Auteur : Elaine Storkey
L’Afrique est la patrie des grand-mères résilientes. J’en ai rencontré quelques unes et j’ai pour elles la plus profonde admiration. Elles se sont retrouvées avec la nouvelle génération à élever parce que leurs enfants adultes avaient succombé au sida. Ces femmes portent aujourd’hui le poids des problèmes de l’Afrique. Se réveiller tous les jours avec une douzaine de bouches à nourrir et pratiquement pas d’argent n’est pas une perspective facile. Un bien trop grand nombre d’entre elles doit faire face à une pauvreté aiguë, au paludisme, à un accès insuffisant à l’eau potable et à des ressources limitées pour l’éducation des jeunes. Et rien ne prouve que la tâche quotidienne de prendre soin des touts petits et des enfants deviendra plus facile avec l’âge. « Comment y arrivez-vous ? » ai-je demandé à Esther, 70 ans. « Je prie », a-t-elle répondu.

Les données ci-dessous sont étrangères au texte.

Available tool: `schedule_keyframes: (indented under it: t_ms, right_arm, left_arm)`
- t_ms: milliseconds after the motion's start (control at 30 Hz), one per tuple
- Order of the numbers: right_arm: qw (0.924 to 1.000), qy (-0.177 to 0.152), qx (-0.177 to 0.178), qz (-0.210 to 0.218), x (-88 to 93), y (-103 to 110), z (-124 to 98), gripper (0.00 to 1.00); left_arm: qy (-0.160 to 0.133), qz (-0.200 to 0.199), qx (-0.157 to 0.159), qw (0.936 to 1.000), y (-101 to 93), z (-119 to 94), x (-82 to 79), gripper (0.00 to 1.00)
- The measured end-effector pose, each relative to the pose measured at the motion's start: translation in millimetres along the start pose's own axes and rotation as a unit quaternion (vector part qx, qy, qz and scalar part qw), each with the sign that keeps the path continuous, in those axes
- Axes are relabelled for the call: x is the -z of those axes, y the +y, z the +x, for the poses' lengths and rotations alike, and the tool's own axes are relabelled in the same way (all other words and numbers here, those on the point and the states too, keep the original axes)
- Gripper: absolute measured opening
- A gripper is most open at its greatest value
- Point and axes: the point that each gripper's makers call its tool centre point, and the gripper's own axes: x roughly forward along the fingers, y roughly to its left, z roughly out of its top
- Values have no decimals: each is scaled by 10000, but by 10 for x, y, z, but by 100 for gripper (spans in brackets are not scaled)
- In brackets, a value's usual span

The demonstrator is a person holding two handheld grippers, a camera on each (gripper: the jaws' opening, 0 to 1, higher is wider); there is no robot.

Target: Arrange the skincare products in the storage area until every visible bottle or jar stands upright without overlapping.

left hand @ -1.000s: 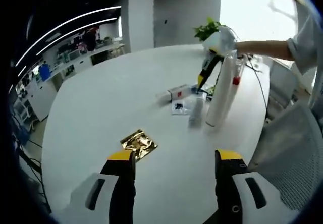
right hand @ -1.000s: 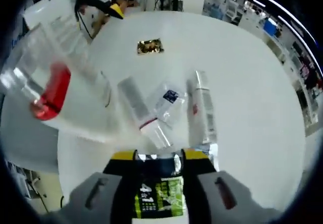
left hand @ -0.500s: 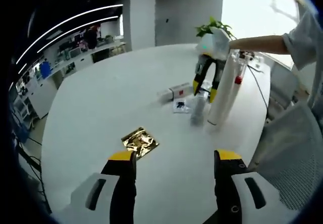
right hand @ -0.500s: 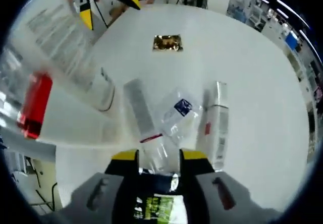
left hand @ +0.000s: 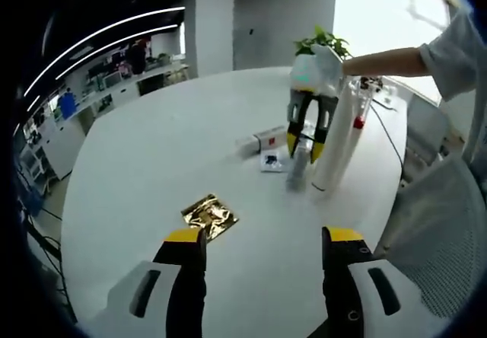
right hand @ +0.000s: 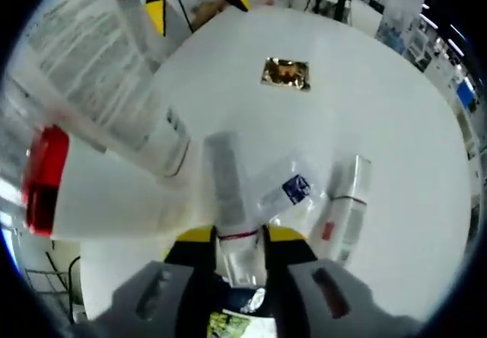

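Evidently the step in hand was the pickup of the frosted grey tube with the red band [right hand: 228, 201], which lay flat on the round white table [left hand: 152, 148]. In the right gripper view the right gripper [right hand: 239, 235] had its yellow-tipped jaws standing narrowly apart on either side of the tube's lower end; whether the pads already pressed on it could not be told. Just beside the tube lay a clear plastic sachet with a blue label [right hand: 285, 189] and a white box with a red mark [right hand: 342, 201], both also flat. A tall white tube with grey print [right hand: 99, 87] stood upright near them, beside a clear bottle with a red cap [right hand: 44, 178].

The left gripper [left hand: 262, 239] hung well apart from the cluster, jaws wide and holding nothing, with a gold foil sachet [left hand: 208, 217] just ahead of it.

To do this well, the right jaws probably needed to close squarely across the tube's body, clear of the sachet, then swing it onto its flat end in bare space away from the tall tube.
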Motion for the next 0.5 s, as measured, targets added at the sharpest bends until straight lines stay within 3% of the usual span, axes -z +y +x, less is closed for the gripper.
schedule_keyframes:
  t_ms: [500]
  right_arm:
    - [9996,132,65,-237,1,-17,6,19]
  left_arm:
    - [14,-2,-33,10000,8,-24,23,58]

Le problème, c’est que malgré nos nombreuses promesses, les pays riches n’ont pas été très bons pour ce qui est de donner à l’Afrique. Ce que nous avons appelé « donner » a été en fait le résultat de motifs divers. Dans les années 70 et 80 par exemple, l’aide était mêlée à la politique de la guerre froide. Elle procurait à l’Occident un moyen efficace de gagner des alliés stratégiques et de contrer l’influence russe dans le Tiers-Monde. L’aide était aussi liée à des projets prestigieux mais peu utiles : des équipements coûteux restaient inutilisés parce que les générateurs électriques locaux n’étaient pas assez puissants. L’aide a été liée à la vente d’armes, avec des conséquences souvent désastreuses. On l’utilisait pour soutenir des régimes corrompus. L’argent destiné à l’Afrique revenait à l’Occident dans des comptes bancaires privés. (A une date aussi récente que 2002, on estimait que la corruption coûtait 150 milliards de dollars à l’Afrique.) Parce que notre façon de donner versait souvent dans le compromis, les résultats s’en ressentaient, faisant du mal autant que du bien.

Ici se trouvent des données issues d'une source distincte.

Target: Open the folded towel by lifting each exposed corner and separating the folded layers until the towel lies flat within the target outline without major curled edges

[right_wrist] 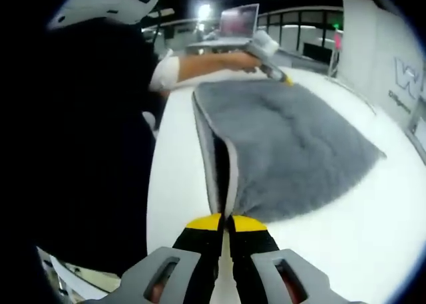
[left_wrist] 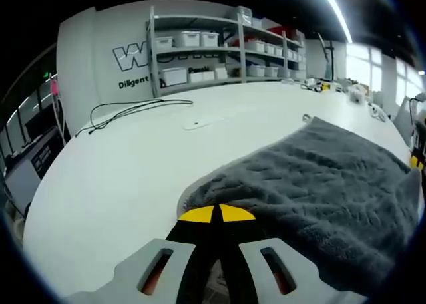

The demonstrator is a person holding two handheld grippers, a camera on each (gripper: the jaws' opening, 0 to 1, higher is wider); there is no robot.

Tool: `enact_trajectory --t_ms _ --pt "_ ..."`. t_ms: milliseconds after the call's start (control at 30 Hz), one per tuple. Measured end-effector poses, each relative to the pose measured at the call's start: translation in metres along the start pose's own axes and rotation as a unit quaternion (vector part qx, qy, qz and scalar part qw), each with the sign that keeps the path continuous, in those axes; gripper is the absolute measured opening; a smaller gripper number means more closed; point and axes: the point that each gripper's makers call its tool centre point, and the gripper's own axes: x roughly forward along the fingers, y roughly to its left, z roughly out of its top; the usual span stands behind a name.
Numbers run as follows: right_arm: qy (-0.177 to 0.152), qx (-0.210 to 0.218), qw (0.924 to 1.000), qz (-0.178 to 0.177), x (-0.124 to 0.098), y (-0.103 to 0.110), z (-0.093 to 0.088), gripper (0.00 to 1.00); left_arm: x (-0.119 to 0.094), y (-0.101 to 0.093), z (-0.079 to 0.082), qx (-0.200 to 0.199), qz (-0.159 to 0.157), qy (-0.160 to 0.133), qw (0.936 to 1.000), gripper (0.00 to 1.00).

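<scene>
Both grippers, left [left_wrist: 217, 214] and right [right_wrist: 225, 223], have fingers pinched on near corners of the grey towel [right_wrist: 286, 144], ready to spread it over the white surface [left_wrist: 120, 164].

Left tongs [left_wrist: 217, 214] closed on the grey towel's [left_wrist: 319, 184] near corner — white table [left_wrist: 120, 177] beneath.

My left gripper [left_wrist: 218, 214] and right gripper [right_wrist: 226, 223] both have light grey jaw bodies with slotted openings, black arms and yellow tips. The person [right_wrist: 86, 131] wears dark clothing with what looks like a white cuff [right_wrist: 166, 72].
</scene>
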Motion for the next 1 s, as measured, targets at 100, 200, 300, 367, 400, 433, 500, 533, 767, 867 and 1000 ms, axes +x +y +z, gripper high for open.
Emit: enact_trajectory --t_ms 100,200,300,367,400,433,500,533,767,867,1000 --pt "-0.001 -0.001 1.0000 0.005 0.002 0.004 0.002 0.00 0.000 0.000 0.000 0.001 0.001 -0.001 1.0000 0.01" --pt "0.000 -0.003 1.0000 0.008 0.004 0.007 0.003 0.00 0.001 0.000 0.000 0.004 0.003 0.000 1.0000 0.01" --pt "-0.001 -0.004 0.9999 0.011 0.005 0.010 0.004 0.00 0.000 0.000 0.000 0.004 0.004 0.000 1.0000 0.01" --pt "-0.002 -0.004 0.9999 0.013 0.006 0.011 0.005 0.00 0.000 0.000 0.000 0.004 0.003 0.000 1.0000 0.01" --pt "-0.001 -0.004 0.9999 0.014 0.006 0.011 0.005 0.00 0.000 0.000 0.000 0.004 0.003 0.000 1.0000 0.01" --pt "-0.001 -0.006 0.9999 0.014 0.006 0.011 0.005 0.00 0.000 0.000 0.000 0.004 0.004 0.000 1.0000 0.01" --pt "-0.001 -0.010 0.9999 0.014 0.006 0.011 0.005 0.01 -0.001 -0.001 0.000 0.005 0.005 0.000 1.0000 0.01" --pt "-0.001 -0.014 0.9998 0.015 0.005 0.012 0.005 0.01 -0.001 -0.001 0.000 0.004 0.004 0.000 1.0000 0.01" --pt "0.001 -0.044 0.9989 0.014 0.005 0.015 0.005 0.04 -0.002 -0.001 0.001 0.029 0.014 -0.002 0.9995 0.01" --pt "0.005 -0.055 0.9983 0.018 0.005 0.020 0.005 0.09 -0.005 -0.002 0.002 0.033 0.018 -0.003 0.9993 0.02" --pt "0.007 -0.065 0.9977 0.017 0.005 0.019 0.004 0.11 -0.012 0.002 0.003 0.020 0.017 -0.007 0.9996 0.07"
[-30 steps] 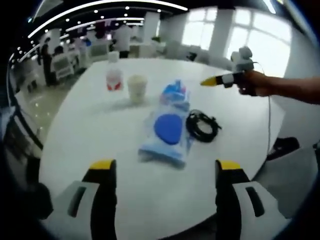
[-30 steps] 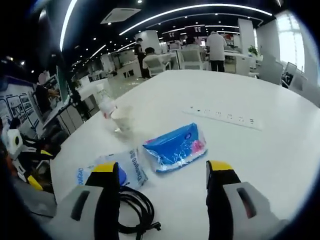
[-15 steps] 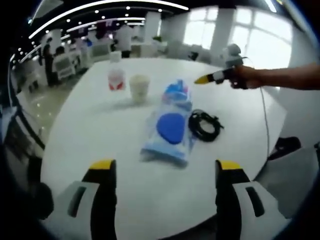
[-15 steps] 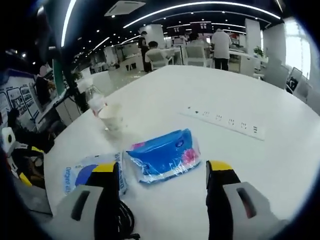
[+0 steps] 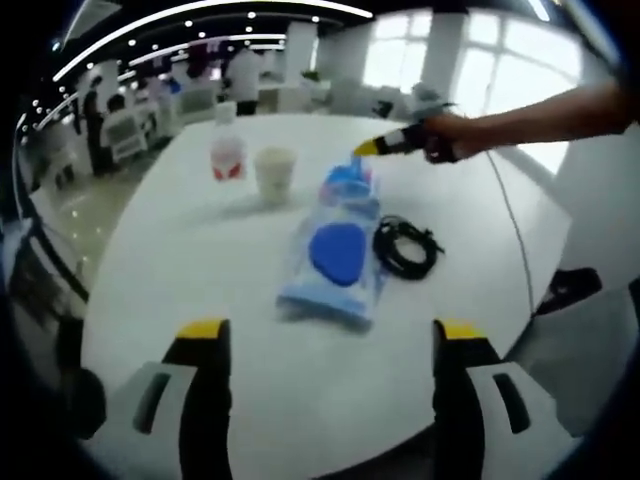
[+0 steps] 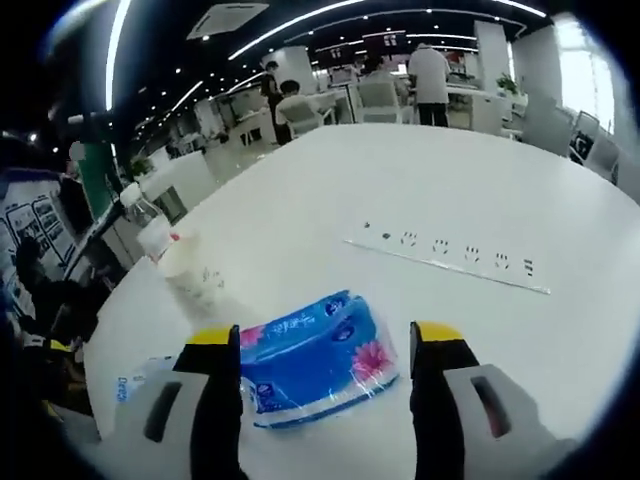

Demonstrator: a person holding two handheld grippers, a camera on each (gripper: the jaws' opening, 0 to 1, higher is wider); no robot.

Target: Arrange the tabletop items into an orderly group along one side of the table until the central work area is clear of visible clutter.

Des remboursements de dette écrasants signifiaient aussi qu’il y avait davantage d’argent qui passait de l’Afrique à l’Occident que l’inverse. Pour chaque dollar donné sous forme d’aide, 3 dollars revenaient aux pays riches en remboursements d’intérêts. Donner c’était en réalité recevoir. Les dévaluations ne faisaient qu’empirer les choses. Alors que la dévaluation du dollar américain réduisait les dettes des États-Unis, la dévaluation des monnaies africaines augmentait leur dette, rendant le poids du remboursement insupportable. Et il n’est jamais arrivé beaucoup d’aide. On n’a donné qu’une toute petite partie des 0,7% du PNB promis il y a 30 ans.
Dans tous ces cas, les dons de l’Occident se sont faits dans le compromis ou ont été illusoires. Nous avons souvent donné aux puissants plutôt qu’aux pauvres et nos motivations ont été au mieux ambiguës, et au pire ont servi nos propres intérêts. Au regard du détail sur l’aide donnée par la commission africaine, il se peut que nous ayons besoin de réfléchir sur ce que signifie vraiment donner.
Il y a peu de textes où les exigences du don soient aussi explicites que dans le Sermon sur la montagne. Car Christ démonte tout ce qui ressemble à de l’intérêt personnel ou à des gains futurs. Donner vraiment, en revanche, est la mise en œuvre de l’amour du prochain. C’est quelque chose de juste et d’impartial, qui ne fait pas de discrimination entre les gens ni ne fait de favoritisme. Le don véritable est altruiste, il n’attend rien en retour. Il est abondant et généreux : « une bonne mesure, bien serrée ». Le don véritable n’est pas ostentatoire ni paternaliste, mais va paisiblement de ceux qui ont des ressources à ceux qui sont dans le besoin. En fait, seul Dieu connaît les profondeurs de ce qui est donné et donne en retour.
Ce peut être le genre de don dont nous avons besoin si nous voulons démanteler les barrières commerciales avec l’Afrique et les subventions qui font chuter le montant des salaires des agriculteurs africains. C’est ce genre de dons qui pourraient financer de nouvelles routes, des réseaux électriques et une meilleure éducation. En réalité, seul ce genre de dons nous permettra de doubler notre budget d’aide et d’annuler les dettes. Cependant, même cette manière-là de donner rentre tout à fait dans nos capacités et égratigne à peine notre richesse. Celles qui donnent le plus (et de loin), ce sont les grand-mères africaines, car elles donnent tout ce qu’elles ont.